En 2016, 97 entreprises ont été sanctionnées pour ne pas avoir respecté la « loi pour l’égalité réelle entre les hommes et les femmes », qui obligent les entreprises à établir un diagnostic des inégalités entre les deux sexes, de mettre en place un plan d’action à partir de ce diagnostic et essayer de mettre en place un accord d’égalité professionnelle. Plus de 2000 mises en demeure ont également été envoyées par le gouvernement.

65 propositions de la commission d’enquête parlementaire sur les conditions d’abattage :

Suite à de nombreux scandales dans les abattoirs, la commission d’enquête parlementaire donne 65 propositions dans le but d’améliorer les conditions de vie et le bien-être des animaux, mais également des salariés. On retrouve notamment, parmi ces propositions, l’augmentation des services vétérinaires dans les abattoirs et l’obligation d’installer des caméras de vidéo-surveillance là où les animaux seront conduits ou tués.

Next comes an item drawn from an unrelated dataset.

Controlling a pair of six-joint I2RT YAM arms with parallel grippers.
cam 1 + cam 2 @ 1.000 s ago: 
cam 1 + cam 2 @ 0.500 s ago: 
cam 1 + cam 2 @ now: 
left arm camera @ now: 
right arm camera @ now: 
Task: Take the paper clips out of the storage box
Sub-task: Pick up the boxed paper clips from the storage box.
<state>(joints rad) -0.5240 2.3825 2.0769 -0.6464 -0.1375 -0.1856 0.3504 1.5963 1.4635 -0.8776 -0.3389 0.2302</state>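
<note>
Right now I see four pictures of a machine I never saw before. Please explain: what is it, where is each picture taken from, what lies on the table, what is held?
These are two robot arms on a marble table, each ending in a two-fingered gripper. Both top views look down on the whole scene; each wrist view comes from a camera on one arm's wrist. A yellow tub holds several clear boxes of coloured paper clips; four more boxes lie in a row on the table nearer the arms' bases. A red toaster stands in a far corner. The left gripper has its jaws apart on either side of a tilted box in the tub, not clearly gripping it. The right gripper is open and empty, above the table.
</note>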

Adoption de la loi pour la reconquête de la biodiversité, de la nature et des paysages (Septembre 2016) :

Près de deux ans après les premières discussions, alors qu’elle était initialement annoncée pour 2012, cette loi a enfin été votée et prévoit notamment :

–          Le principe de préjudice écologique dans le code civil (pollueur = payeur) renforçant la jurisprudence Total/Erika

–          Le principe de solidarité écologique (renforçant les liens entre la préservation de la biodiversité et les activités humaines)

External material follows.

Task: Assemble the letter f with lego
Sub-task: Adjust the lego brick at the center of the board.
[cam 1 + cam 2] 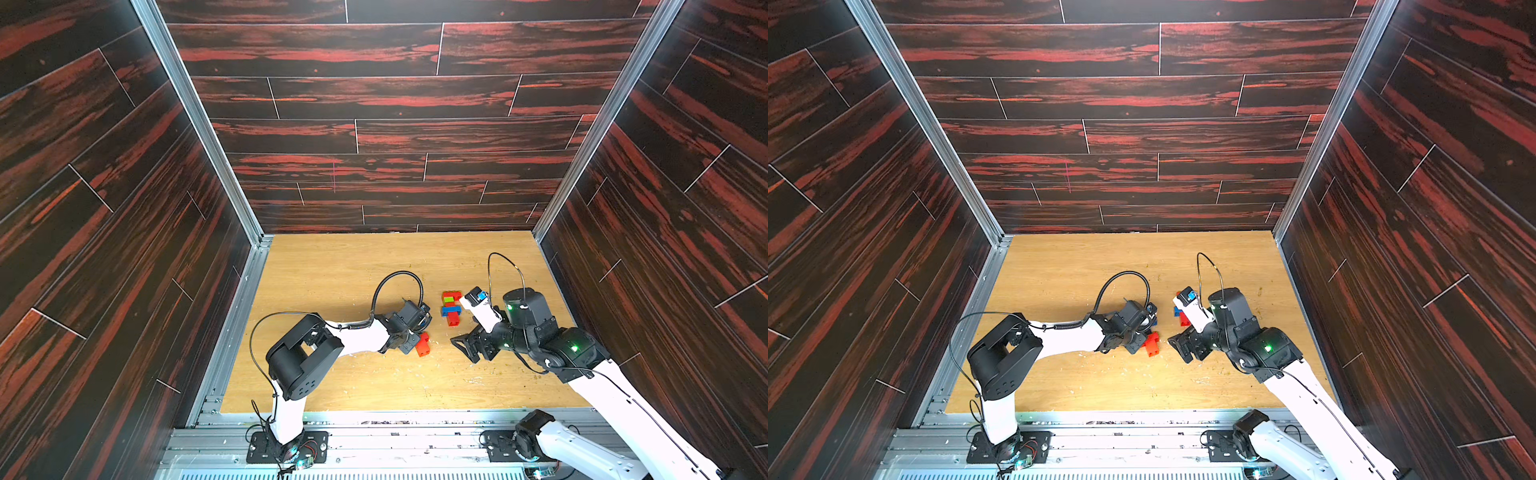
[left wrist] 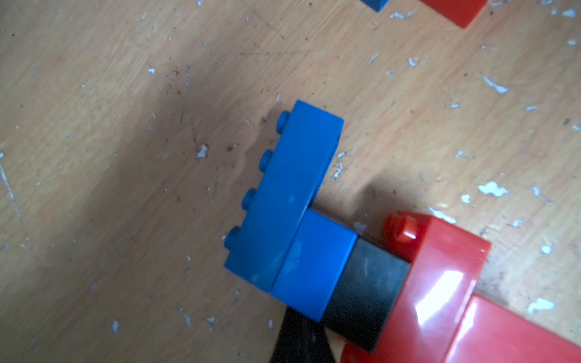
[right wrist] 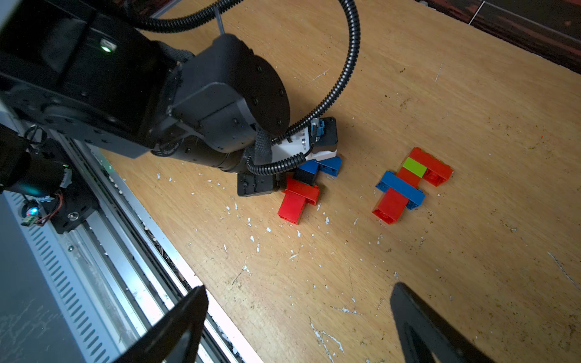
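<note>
Lego blue-black-red stack [image 3: 298,195], left gripper [image 2: 298,342] clenched shut at its blue end, right gripper [image 3: 301,286] released, empty: probably best seated squarely before joining red-blue-green assembly [image 3: 399,188].

A pale wooden tabletop [image 1: 332,270] fills the floor, scuffed with white flecks [image 3: 318,332] and small dark specks. Dark panels with red wood-grain streaks form the far wall [image 1: 395,104], left wall [image 1: 83,208] and right wall [image 1: 685,208]. Aluminium posts [image 1: 198,116] stand in the far corners. A metal rail [image 1: 395,440] and slotted grille [image 1: 353,473] line the near edge.
</note>
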You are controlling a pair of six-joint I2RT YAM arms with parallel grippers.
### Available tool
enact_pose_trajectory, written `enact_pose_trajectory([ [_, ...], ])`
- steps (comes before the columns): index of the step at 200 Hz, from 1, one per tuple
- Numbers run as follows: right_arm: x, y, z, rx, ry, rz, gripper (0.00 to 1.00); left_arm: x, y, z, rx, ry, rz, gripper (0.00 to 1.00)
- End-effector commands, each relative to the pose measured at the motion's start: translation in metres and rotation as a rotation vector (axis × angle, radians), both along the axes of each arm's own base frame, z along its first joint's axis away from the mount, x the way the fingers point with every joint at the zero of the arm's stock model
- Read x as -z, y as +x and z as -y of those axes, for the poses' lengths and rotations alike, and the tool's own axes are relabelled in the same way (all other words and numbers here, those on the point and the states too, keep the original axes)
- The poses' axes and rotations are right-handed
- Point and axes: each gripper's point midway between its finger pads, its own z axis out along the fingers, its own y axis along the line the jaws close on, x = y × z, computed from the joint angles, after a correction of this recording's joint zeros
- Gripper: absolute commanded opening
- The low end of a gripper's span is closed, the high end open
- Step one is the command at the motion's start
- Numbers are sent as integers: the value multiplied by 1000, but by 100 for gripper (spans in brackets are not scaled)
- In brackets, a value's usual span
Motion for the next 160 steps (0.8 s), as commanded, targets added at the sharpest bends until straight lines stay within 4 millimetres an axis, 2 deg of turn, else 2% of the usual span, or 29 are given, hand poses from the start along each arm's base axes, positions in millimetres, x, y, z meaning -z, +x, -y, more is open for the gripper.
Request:
enact_pose_trajectory([
  [1, -3, 1, 0, 7, 7, 0, 94, -5, 8, 5, 10, -9, 10, 0],
  [88, -2, 3, -2, -1, 4, 0, 94, -8, 12, -3, 2, -3, 19, 0],
  [160, -1, 1, -1, 1, 7, -1, 94, -9, 17, 3, 18, -7, 16, 0],
])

–          Le principe de non-régression du droit écologique, c’est-à-dire que les textes de loi concernant l’environnement ne peuvent faire l’objet que d’améliorations.

–          La création de l’Agence Française pour la biodiversité

–          L’interdiction des néonicotinoïdes

Adoption d’un amendement de formation contre la discrimination à l’embauche (Juin 2016) :

Cet été, les députés ont adopté, contre l’avis du gouvernement, un amendement précisant que toute entreprise de plus de cinquante salariés et dans toute entreprise spécialisée dans le recrutement, les employés chargés de missions de recrutements doivent suivre une formation à la non-discrimination à l’embauche au moins une fois tous les cinq ans.

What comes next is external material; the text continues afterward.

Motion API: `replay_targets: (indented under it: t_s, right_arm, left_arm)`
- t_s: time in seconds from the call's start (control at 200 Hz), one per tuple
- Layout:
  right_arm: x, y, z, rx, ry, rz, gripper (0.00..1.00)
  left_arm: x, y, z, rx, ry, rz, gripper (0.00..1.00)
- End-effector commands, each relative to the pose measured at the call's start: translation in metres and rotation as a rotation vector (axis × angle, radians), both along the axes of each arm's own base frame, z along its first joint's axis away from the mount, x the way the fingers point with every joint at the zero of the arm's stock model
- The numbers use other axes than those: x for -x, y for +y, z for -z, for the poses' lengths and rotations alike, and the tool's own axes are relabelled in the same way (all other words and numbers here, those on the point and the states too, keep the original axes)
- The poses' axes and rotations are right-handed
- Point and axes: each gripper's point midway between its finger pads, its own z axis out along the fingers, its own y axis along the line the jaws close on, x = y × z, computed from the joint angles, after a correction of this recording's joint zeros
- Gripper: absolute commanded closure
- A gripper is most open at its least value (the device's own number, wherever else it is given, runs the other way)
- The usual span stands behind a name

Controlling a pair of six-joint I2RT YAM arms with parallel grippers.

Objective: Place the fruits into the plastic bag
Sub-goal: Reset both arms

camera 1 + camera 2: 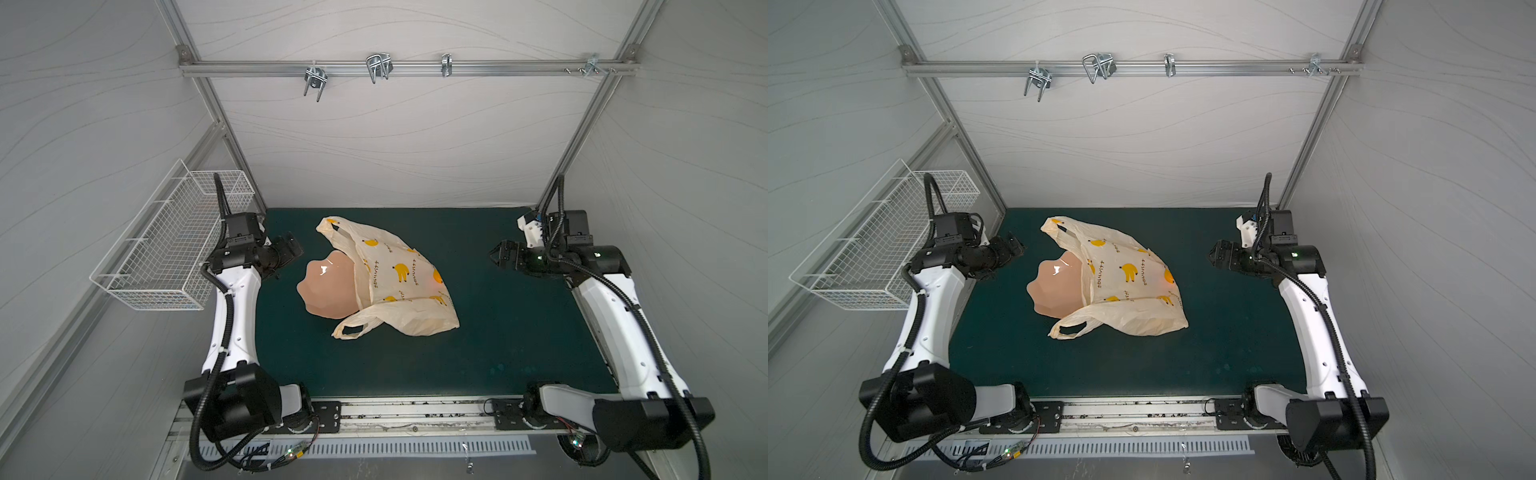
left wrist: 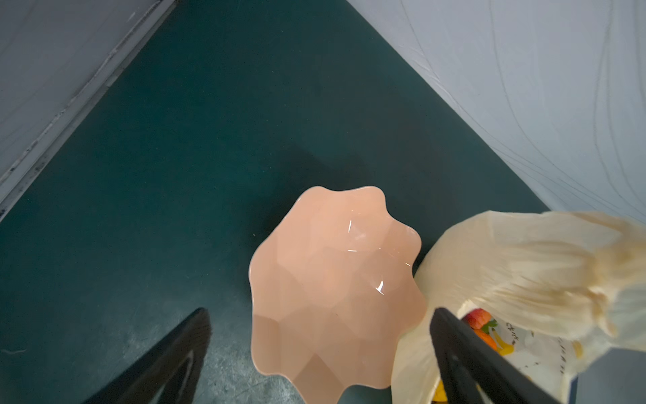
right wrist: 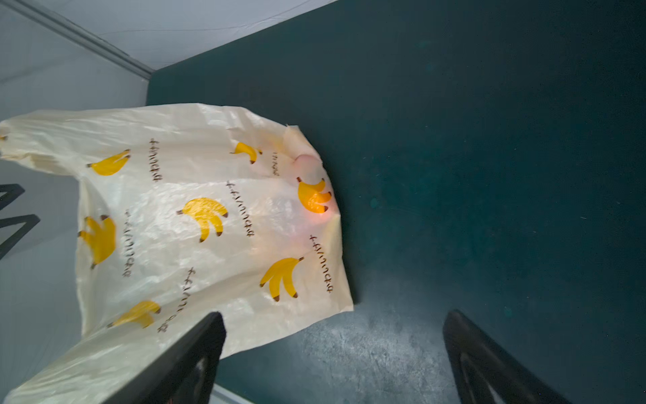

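The cream plastic bag (image 1: 399, 282) (image 1: 1125, 286) printed with bananas lies crumpled on the middle of the green mat, handles toward the left arm. The fruits lie inside it. Through its mouth in the left wrist view I see a red strawberry (image 2: 479, 318), an orange piece (image 2: 488, 340) and a yellow piece (image 2: 505, 348). An orange glow (image 3: 314, 210) shows through the plastic bag (image 3: 195, 224). My left gripper (image 1: 291, 245) (image 2: 321, 314) hangs open at the mat's left edge, holding nothing. My right gripper (image 1: 498, 253) (image 3: 335, 318) is open and empty, right of the bag and apart from it.
An empty pinkish scalloped plate (image 1: 328, 286) (image 2: 332, 280) sits against the bag's left side, partly under its handle. A white wire basket (image 1: 166, 249) hangs on the left wall. Metal hooks (image 1: 378, 66) hang from the back rail. Bare mat (image 1: 498, 332) stretches in front and right.
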Motion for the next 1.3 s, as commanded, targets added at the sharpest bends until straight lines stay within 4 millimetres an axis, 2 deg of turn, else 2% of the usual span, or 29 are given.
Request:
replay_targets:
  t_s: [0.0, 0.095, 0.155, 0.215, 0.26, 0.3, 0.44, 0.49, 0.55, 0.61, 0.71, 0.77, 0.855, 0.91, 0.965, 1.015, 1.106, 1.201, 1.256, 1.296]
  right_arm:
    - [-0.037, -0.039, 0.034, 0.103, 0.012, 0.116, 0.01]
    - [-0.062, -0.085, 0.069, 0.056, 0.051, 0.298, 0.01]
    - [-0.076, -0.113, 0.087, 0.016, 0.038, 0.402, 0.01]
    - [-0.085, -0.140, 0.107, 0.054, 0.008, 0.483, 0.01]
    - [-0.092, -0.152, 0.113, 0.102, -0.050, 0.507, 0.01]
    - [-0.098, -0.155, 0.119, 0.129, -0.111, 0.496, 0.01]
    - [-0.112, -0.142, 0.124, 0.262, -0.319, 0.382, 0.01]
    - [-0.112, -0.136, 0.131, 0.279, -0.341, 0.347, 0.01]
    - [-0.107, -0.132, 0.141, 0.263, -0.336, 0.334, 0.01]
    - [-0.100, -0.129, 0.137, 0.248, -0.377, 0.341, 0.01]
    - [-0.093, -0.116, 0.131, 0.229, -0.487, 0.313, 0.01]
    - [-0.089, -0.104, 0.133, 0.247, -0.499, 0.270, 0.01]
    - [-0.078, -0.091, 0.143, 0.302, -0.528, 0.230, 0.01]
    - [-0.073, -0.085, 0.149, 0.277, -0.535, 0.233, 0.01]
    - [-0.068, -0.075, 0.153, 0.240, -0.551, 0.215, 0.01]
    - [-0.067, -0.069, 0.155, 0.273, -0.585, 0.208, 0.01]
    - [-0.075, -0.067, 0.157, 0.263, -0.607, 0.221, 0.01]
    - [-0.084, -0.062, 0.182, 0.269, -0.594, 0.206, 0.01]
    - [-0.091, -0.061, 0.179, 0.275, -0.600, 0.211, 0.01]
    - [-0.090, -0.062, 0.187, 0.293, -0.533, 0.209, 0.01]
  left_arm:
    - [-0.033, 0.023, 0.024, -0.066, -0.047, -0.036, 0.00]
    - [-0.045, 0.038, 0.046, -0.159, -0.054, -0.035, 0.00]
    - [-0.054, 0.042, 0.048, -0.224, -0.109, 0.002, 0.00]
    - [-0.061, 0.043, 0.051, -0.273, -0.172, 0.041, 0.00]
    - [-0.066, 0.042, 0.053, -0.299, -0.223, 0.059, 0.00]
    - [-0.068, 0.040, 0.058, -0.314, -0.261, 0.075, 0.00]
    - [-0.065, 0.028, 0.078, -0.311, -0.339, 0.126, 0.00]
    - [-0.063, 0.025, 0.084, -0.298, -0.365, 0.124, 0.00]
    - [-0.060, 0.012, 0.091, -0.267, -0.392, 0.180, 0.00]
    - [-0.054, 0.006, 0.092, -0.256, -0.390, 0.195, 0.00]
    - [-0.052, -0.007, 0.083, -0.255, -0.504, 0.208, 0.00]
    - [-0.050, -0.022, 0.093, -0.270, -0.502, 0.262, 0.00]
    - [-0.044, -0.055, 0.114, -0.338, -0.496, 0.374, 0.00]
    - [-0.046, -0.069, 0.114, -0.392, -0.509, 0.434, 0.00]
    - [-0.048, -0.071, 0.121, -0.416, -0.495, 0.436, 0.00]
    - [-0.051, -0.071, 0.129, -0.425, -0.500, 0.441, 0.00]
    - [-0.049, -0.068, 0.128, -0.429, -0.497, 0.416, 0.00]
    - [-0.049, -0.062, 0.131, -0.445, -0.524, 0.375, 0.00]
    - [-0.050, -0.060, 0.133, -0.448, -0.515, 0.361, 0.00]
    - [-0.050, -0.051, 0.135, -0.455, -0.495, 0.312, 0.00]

« Le Flicage Généralisé » des salariés de Sanofi (Avril 2016) :

Depuis le mois le début du mois d’Avril, les 3000 salariés du site de Gentilly de Sanofi sont équipés d’une puce permettant à l’entreprise de tracer le moindre de leur mouvement. De plus, les locaux sont désormais entièrement collectifs et partagés par tous, il n’y a plus de bureaux personnels. Si l’entreprise se justifie en évoquant la volonté de permettre la meilleure occupation possible des nouveaux locaux grâce à des flux anonymes, et vouloir encourager le travail collaboratif, les salariés se plaignent bien évidemment d’atteintes à leur vie privée.

Rapport du groupe de recherche sur les méthodes de non-discrimination à l’embauche :

Suite à plusieurs mois de « testing » de centaines d’entreprise de plus de 1000 salariés auxquelles 2 faux CV identiques ont été envoyés mais dont l’un était au nom d’une personne à consonance maghrébine pour faire le constat des discriminations dans le recrutement des grandes entreprises, le groupe de recherche juge les résultats accablants. La ministre du travail Myriam El-Khomri refuse cependant d’avoir recours au « name and shame » et préfère mettre en place un dialogue avec les entreprises concernées.